Смирнов: Я прошу вас сообщить суду, как называлась немцами эта дорога до газовых камер.
Ройзман: Эта улица называлась «дорога на небо».
Смирнов: Скажите мне, пожалуйста, сколько времени жил человек, попадавший в Треблинский лагерь?
Ройзман: Вся процедура — раздевание и путь в газовую камеру
— продолжалась для мужчин 8-10 минут, для женщин — 15 минут. Для женщин 15 минут потому, что до того, как они шли в газовую камеру, им стригли волосы.
Смирнов: Зачем им стригли волосы?
Ройзман: По идее «господ», эти волосы должны были служить для изготовления матрацев.
Смирнов: Скажите, пожалуйста, какой вид имела станция Треб-линка?
Ройзман: Вначале не было никаких надписей на станции. Но через несколько месяцев заместитель начальника лагеря Франц Курт устроил первоклассную железнодорожную станцию с надписями. На бараках, где находилась одежда, были надписи: «буфет», «касса», «телеграф», «телефон» и т. д. Было даже печатное расписание прихода и ухода поездов на Гродно, Сувалки, Вену, Берлин.
Смирнов: Правильно ли я вас понял, что на станции Треблинка был устроен бутафорский вокзал с объявлениями о расписании поездов, с указаниями отправления поездов с платформы якобы на станцию Сувалки?
Ройзман: Когда люди выходили из поездов, у них действительно создавалось впечатление, что они находятся на хорошей станции, от которой путь идет в Сувалки, Гродно, Вену и т. д.
Смирнов: А что дальше происходило с людьми?
Ройзман: Этих людей прямо вели в газовые камеры.
Смирнов. Скажите, пожалуйста, как вели себя немцы при умерщвлении людей в Треблинке?
Ройзман: Если дело идет об убийстве, то всякий из немецких надсмотрщиков имел свою специальность. Я вспоминаю только один пример. У нас был один шарфюрер Менц. Его обязанность заключалась в надзоре над так называемым «лазаретом». В этом «лазарете» были убиты все слабые женщины и маленькие дети, у которых не хватало сил дойти до газовой камеры.
Смирнов: Может быть, свидетель, вы опишите трибуналу, как выглядел этот «лазарет»?
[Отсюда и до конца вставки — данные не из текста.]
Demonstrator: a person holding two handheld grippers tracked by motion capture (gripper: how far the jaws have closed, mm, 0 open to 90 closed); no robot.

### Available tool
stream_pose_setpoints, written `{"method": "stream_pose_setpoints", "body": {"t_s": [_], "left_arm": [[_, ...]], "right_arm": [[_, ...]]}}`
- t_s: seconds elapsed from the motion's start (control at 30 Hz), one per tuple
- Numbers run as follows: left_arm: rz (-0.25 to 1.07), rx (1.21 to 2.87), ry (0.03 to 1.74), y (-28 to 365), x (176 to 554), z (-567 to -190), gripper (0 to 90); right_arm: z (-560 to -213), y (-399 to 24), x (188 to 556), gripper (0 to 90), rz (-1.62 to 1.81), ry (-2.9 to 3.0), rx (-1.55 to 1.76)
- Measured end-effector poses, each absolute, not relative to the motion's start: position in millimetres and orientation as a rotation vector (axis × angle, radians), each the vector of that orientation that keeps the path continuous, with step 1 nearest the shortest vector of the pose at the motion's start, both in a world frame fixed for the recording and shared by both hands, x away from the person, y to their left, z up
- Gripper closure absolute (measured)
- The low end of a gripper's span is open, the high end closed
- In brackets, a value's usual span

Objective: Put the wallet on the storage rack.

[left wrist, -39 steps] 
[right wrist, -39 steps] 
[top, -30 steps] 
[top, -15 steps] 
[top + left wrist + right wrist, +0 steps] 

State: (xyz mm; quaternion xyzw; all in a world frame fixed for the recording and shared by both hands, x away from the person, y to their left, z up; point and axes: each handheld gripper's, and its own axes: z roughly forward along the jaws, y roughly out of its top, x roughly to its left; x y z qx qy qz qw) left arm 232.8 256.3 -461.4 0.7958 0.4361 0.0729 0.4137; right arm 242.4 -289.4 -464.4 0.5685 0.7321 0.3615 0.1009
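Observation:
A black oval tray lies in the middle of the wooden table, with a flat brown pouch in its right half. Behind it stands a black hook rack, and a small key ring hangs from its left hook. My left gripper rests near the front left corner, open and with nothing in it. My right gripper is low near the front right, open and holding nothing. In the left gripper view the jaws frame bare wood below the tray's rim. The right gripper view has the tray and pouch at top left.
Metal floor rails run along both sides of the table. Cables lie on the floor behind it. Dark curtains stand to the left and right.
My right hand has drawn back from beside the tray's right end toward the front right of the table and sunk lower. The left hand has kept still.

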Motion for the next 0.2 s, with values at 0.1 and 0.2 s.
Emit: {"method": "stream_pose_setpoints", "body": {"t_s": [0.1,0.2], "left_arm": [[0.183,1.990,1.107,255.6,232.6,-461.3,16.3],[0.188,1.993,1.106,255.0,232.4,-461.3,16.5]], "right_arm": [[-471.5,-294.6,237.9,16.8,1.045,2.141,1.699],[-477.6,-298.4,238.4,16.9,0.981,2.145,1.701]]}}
Ройзман: Эго была часть площади, загороженная деревянной изгородью. Туда уводили всех женщин, стариков и детей. При входе в этот «лазарет» висел большой флаг Красного Креста. Менц, чьей специальностью было умерщвление всех людей, которых привозили в этот «лазарет», никому не уступал этой работы. Могли быть сотни людей, которые хотели знать и видеть, что с ними будет, но он никому не поручал этой работы, он хотел это делать только собственноручно.